Avoiding slow package updates with package diffs

Posted by Steve on Thu 14 Sep 2006 at 08:56

If you're using the unstable or testing distribution of Debian GNU/Linux you will almost certainly have noticed that apt-get uses daily-diffs for its package updates. In many common situtations this is more bandwidth efficient, however it isn't always appropriate.

apt-get is a standard command which is used by many Debian users to manage package installation, and upgrades. (Although there are also other package managers such as synaptic, or aptitude.)

Typically apt-get works in a two stage process:

"apt-get update"

The update sub-command instructs apt-get to connect to list of package sources and download a list of all the available packages to the local system. These lists contain the names, descriptions, version information and dependency information of all the packages available for installation.

Using these lists apt-get can be instructed to install a package from a remote source, upgrade all packages, search for Debian packages, and conduct other operations.

"apt-get upgrade

The upgrade command is a familiar one to most users, it instructs the apt-get tool to install any available package upgrades which are available from the remote site(s) you're using.

This command will not install packages which aren't currently installed in your system - instead it will inform you that some packages have been kept back.

(There are also other sub-commands available to apt-get; see the manpage for details by running "man apt-get".)

Until recently each time you ran "apt-get update" you would download each complete package list from the sources you've got configured - regardless of the fact that very little might have changed since the previous time you did so.
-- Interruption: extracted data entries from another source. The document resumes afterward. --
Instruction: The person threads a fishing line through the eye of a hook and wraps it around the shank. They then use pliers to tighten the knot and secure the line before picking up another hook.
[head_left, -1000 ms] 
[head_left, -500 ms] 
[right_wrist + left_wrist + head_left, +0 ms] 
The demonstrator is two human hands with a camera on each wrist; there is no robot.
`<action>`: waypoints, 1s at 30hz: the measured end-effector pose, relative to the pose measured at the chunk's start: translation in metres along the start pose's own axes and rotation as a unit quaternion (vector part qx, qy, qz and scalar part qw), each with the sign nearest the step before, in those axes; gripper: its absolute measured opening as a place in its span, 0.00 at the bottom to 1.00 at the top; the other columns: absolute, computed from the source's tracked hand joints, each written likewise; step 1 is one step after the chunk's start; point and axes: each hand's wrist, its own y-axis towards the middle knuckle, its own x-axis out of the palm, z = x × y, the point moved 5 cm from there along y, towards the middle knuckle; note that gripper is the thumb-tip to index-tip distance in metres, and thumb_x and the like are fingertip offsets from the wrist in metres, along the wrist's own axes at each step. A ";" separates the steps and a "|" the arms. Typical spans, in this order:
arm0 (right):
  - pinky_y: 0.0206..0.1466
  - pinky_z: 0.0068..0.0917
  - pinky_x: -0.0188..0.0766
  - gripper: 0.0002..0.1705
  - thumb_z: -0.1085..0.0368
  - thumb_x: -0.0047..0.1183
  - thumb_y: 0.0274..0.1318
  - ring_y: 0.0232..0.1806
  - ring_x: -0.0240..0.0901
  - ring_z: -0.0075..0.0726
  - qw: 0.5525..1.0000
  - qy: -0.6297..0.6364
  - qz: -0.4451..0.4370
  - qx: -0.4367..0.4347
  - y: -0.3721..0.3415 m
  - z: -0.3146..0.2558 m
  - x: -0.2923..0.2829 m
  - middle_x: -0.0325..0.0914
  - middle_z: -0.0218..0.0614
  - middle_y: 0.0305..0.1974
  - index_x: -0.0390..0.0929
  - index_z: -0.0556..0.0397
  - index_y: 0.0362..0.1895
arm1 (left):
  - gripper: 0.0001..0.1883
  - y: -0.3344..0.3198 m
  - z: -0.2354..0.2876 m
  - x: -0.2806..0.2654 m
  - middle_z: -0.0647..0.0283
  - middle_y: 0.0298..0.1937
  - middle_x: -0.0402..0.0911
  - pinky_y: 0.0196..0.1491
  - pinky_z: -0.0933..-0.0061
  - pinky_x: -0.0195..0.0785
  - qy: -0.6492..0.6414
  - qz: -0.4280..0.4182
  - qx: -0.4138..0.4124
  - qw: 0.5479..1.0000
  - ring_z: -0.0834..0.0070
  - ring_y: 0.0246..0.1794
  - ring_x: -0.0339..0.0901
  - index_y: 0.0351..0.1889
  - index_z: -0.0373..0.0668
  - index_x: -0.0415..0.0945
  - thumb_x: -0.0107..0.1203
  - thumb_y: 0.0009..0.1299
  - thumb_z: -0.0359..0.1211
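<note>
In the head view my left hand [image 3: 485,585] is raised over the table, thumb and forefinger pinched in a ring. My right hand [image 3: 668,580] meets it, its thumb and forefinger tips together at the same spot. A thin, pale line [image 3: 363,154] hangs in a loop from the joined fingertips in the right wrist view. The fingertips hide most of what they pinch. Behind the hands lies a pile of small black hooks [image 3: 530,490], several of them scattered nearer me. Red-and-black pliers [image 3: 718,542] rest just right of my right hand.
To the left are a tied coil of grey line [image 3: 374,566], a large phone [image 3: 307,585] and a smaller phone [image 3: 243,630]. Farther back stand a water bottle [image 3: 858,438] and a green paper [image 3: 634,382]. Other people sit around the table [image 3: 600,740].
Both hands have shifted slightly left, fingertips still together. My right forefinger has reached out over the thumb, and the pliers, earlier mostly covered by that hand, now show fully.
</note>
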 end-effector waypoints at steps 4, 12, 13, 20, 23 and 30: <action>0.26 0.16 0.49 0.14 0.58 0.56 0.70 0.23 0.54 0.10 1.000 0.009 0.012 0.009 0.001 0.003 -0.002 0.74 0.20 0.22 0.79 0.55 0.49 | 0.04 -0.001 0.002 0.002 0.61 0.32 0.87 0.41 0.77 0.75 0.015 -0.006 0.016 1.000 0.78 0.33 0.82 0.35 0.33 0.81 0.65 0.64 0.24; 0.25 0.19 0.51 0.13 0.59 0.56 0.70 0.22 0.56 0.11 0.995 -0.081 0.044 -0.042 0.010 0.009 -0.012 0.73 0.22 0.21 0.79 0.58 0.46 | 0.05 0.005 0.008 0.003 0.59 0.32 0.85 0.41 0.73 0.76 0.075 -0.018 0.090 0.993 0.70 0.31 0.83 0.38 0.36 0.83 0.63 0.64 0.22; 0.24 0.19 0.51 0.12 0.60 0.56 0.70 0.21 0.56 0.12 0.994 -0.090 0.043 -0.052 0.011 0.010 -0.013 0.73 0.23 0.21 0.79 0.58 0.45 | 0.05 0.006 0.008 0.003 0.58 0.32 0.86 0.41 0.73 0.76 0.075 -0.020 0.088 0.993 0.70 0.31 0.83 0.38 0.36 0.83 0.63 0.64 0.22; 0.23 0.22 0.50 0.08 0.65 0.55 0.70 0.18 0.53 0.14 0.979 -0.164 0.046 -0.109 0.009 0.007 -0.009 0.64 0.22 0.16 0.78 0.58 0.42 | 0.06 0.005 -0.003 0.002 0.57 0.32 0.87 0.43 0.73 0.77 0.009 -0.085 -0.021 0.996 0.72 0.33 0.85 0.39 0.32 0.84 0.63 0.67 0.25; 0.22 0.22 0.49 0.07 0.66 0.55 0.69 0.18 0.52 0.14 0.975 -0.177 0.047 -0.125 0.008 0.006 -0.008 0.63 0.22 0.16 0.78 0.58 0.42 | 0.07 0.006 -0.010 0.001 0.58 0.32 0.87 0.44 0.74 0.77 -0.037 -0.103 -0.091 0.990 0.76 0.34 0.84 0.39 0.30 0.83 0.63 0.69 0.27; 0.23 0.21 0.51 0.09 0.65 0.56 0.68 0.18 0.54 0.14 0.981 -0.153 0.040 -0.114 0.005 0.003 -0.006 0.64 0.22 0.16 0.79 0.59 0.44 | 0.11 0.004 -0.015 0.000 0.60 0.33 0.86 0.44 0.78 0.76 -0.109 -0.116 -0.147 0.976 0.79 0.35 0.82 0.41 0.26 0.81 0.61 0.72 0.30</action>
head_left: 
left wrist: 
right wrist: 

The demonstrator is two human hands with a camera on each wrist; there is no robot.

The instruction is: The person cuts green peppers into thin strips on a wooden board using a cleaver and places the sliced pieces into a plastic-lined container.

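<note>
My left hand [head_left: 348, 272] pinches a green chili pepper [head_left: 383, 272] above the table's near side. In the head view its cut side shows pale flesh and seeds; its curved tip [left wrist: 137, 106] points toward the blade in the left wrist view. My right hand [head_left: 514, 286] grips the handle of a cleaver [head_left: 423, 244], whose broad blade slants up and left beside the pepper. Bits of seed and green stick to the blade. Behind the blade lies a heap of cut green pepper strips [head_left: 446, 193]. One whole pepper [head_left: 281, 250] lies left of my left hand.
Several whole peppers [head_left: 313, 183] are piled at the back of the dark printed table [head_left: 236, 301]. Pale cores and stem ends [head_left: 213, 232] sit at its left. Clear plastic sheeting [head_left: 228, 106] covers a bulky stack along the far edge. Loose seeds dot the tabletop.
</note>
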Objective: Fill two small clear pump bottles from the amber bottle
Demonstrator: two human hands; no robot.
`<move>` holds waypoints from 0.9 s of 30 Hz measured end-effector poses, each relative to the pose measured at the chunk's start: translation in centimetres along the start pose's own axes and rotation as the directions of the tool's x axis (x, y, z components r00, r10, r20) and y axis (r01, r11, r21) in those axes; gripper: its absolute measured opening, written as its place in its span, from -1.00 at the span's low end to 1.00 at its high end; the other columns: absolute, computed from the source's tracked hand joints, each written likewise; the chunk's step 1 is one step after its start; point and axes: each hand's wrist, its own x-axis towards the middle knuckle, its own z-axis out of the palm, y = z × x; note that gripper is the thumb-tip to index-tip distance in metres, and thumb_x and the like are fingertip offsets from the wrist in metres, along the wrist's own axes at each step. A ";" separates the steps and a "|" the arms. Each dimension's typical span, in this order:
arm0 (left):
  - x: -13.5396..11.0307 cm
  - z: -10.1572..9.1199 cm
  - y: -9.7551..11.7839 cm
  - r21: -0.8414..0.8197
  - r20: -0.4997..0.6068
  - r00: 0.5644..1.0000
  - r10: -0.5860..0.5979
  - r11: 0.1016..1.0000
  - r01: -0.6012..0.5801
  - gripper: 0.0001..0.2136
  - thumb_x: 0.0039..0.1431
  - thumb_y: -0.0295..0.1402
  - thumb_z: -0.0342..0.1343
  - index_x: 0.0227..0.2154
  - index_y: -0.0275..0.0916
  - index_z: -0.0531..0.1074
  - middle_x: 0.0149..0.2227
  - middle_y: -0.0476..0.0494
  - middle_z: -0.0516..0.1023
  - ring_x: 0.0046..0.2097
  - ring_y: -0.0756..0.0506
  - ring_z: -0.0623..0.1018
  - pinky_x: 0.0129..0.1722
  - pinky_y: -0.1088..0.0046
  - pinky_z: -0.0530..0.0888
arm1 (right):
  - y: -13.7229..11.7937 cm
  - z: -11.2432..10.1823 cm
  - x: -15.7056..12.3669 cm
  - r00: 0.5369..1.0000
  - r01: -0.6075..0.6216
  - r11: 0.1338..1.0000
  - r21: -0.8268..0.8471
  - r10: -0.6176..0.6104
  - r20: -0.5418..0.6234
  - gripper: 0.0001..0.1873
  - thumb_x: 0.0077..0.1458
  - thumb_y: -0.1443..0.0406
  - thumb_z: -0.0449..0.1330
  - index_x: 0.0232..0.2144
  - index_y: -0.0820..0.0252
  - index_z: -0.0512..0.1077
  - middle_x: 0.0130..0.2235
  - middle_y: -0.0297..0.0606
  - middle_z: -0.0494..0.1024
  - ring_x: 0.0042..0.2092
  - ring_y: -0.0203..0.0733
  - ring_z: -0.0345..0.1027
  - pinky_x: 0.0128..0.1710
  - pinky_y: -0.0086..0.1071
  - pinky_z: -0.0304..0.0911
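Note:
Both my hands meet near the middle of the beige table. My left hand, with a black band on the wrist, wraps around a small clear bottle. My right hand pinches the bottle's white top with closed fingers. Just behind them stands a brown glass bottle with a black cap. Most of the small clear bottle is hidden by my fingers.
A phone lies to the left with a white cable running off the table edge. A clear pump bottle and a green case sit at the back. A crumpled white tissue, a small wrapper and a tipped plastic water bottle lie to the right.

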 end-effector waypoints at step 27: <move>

As an example here is part of the output from my desktop system when I run this command:

subliminal@messages:~# apt-get update
..
..
Get: 5  http://ftp.uk.debian.org sid/main Packages [4354kB]
Get: 6  http://ftp.uk.debian.org sid/contrib Packages [62.1kB]
Get: 7  http://ftp.uk.debian.org sid/non-free Packages [87.3kB]
Get: 8  http://ftp.uk.debian.org sid/main Sources [1233kB]
Get: 9  http://ftp.uk.debian.org sid/contrib Sources [21.2kB]
Get: 10 http://ftp.uk.debian.org sid/non-free Sources [28.5kB]
Fetched 5792kB in 34s (168kB/s)                                       

Here we can see that I've downloaded several files in the process, and the total size was 5792kB - or 5Mb.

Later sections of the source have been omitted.